WORK TASK – Copy out the complete listing, word for word.

PROVIDED RECORDS –

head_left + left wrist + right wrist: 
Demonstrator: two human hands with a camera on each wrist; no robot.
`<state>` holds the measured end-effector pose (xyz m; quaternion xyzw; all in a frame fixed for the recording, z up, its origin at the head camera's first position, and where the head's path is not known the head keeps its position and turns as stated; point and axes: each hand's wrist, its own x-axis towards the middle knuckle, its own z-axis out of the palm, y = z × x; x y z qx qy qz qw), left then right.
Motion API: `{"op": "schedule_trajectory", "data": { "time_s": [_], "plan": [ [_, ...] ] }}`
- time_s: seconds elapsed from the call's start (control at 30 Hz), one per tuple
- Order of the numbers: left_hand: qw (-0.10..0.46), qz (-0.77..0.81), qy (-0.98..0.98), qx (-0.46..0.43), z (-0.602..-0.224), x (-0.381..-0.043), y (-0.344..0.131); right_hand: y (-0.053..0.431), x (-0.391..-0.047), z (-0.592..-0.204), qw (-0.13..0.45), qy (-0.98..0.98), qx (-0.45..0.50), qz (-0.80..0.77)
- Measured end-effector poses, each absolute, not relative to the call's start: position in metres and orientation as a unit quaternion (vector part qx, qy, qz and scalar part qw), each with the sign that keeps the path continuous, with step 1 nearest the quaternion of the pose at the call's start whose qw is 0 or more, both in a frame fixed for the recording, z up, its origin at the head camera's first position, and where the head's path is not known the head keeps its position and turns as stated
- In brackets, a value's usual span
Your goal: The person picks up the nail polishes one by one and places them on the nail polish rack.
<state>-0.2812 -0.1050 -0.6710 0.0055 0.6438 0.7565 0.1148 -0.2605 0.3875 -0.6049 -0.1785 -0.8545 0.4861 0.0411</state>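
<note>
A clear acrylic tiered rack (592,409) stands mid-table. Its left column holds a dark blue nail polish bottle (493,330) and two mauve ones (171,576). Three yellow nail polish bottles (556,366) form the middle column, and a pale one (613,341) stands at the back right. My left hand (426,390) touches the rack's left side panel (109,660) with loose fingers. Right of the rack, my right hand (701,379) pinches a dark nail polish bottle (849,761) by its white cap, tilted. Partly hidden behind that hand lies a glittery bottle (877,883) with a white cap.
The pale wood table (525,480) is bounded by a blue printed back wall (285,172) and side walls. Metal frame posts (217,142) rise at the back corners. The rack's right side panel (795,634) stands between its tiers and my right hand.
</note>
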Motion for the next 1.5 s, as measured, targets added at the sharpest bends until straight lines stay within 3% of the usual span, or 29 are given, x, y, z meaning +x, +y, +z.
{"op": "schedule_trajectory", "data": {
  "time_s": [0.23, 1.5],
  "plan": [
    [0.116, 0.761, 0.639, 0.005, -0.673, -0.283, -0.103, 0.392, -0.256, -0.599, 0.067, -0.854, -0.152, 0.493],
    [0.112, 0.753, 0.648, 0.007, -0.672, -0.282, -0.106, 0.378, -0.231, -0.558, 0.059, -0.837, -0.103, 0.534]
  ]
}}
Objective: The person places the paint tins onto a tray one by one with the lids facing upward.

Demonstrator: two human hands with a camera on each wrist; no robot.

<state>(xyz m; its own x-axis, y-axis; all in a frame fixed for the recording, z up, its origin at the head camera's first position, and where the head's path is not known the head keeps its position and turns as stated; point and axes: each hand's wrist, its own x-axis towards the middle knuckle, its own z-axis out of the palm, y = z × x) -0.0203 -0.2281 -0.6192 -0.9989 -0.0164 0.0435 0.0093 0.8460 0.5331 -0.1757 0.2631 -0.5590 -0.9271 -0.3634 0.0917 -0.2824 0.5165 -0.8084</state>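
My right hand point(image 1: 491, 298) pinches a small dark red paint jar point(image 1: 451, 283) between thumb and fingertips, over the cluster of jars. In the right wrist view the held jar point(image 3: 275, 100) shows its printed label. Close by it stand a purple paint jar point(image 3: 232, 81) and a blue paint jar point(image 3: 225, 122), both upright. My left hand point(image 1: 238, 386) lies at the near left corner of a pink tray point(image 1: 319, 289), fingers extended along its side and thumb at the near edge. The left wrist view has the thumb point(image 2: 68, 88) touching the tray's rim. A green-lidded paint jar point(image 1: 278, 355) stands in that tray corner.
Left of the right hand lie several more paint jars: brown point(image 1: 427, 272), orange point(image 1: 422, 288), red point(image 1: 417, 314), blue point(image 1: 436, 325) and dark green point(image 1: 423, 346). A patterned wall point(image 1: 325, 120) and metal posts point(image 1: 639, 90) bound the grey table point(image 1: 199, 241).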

RESPONSE TO THIS TASK –
head_left + left wrist + right wrist: 
Demonstrator: two human hands with a camera on each wrist; no robot.
`<state>` holds the measured end-effector pose (xyz m; quaternion xyzw; all in a frame fixed for the recording, z up, its origin at the head camera's first position, and where the head's path is not known the head keeps its position and turns as stated; point and axes: each hand's wrist, its own x-axis towards the middle knuckle, its own z-axis out of the palm, y = z × x; x y z qx qy qz qw), left then right.
Motion API: `{"op": "schedule_trajectory", "data": { "time_s": [_], "plan": [ [_, ...] ] }}`
- time_s: seconds elapsed from the call's start (control at 30 Hz), one per tuple
- Order of the numbers: left_hand: qw (-0.10..0.46), qz (-0.77..0.81), qy (-0.98..0.98), qx (-0.46..0.43), z (-0.602..-0.224), x (-0.381..-0.043), y (-0.344..0.131); right_hand: y (-0.053..0.431), x (-0.391..-0.047), z (-0.592..-0.204), qw (-0.13..0.45), qy (-0.98..0.98), qx (-0.45..0.50), qz (-0.80..0.77)
- Measured end-effector poses, each absolute, not relative to the call's start: position in metres and orientation as a unit quaternion (vector part qx, qy, qz and scalar part qw), each with the sign that keeps the path continuous, with step 1 nearest the quaternion of the pose at the call's start whose qw is 0 or more, both in a frame fixed for the recording, z up, its origin at the head camera's first position, and where the head's path is not known the head keeps its position and turns as stated
- In brackets, a value's usual span
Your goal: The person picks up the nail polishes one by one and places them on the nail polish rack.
<state>-0.2812 -0.1050 -0.6710 0.0055 0.6438 0.7565 0.1148 -0.2605 0.3875 -0.6049 -0.1785 -0.8545 0.4861 0.0411</state>
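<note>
A clear acrylic tiered rack (592,409) stands mid-table. Its left column holds a dark blue nail polish bottle (493,330) and two mauve ones (171,576). Three yellow nail polish bottles (556,366) form the middle column, and a pale one (613,341) stands at the back right. My left hand (426,390) touches the rack's left side panel (109,660) with loose fingers. Right of the rack, my right hand (701,379) pinches a dark nail polish bottle (849,761) by its white cap, tilted. Partly hidden behind that hand lies a glittery bottle (877,883) with a white cap.
The pale wood table (525,480) is bounded by a blue printed back wall (285,172) and side walls. Metal frame posts (217,142) rise at the back corners. The rack's right side panel (795,634) stands between its tiers and my right hand.
</note>
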Motion for the next 1.5 s, as measured, targets added at the sharpest bends until straight lines stay within 3% of the usual span, or 29 are given, x, y, z meaning +x, +y, +z.
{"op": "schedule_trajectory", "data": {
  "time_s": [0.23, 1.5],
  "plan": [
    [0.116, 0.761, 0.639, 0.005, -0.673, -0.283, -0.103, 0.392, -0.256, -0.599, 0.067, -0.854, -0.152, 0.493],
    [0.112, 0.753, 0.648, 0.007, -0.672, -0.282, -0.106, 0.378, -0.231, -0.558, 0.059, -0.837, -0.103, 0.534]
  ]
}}
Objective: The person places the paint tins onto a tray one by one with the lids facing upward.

Demonstrator: two human hands with a camera on each wrist; no robot.

<state>(xyz m; its own x-axis, y-axis; all in a frame fixed for the recording, z up, its origin at the head camera's first position, and where the head's path is not known the head keeps its position and turns as stated; point and axes: each hand's wrist, its own x-axis towards the middle knuckle, its own z-axis out of the palm, y = z × x) -0.0203 -0.2281 -0.6192 -0.9989 -0.0164 0.0435 0.0093 0.8460 0.5331 -0.1757 0.2631 -0.5590 -0.9271 -0.3634 0.0917 -0.2824 0.5165 -0.8084</state>
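My right hand point(image 1: 491, 298) pinches a small dark red paint jar point(image 1: 451, 283) between thumb and fingertips, over the cluster of jars. In the right wrist view the held jar point(image 3: 275, 100) shows its printed label. Close by it stand a purple paint jar point(image 3: 232, 81) and a blue paint jar point(image 3: 225, 122), both upright. My left hand point(image 1: 238, 386) lies at the near left corner of a pink tray point(image 1: 319, 289), fingers extended along its side and thumb at the near edge. The left wrist view has the thumb point(image 2: 68, 88) touching the tray's rim. A green-lidded paint jar point(image 1: 278, 355) stands in that tray corner.
Left of the right hand lie several more paint jars: brown point(image 1: 427, 272), orange point(image 1: 422, 288), red point(image 1: 417, 314), blue point(image 1: 436, 325) and dark green point(image 1: 423, 346). A patterned wall point(image 1: 325, 120) and metal posts point(image 1: 639, 90) bound the grey table point(image 1: 199, 241).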

Nothing more is needed for this answer.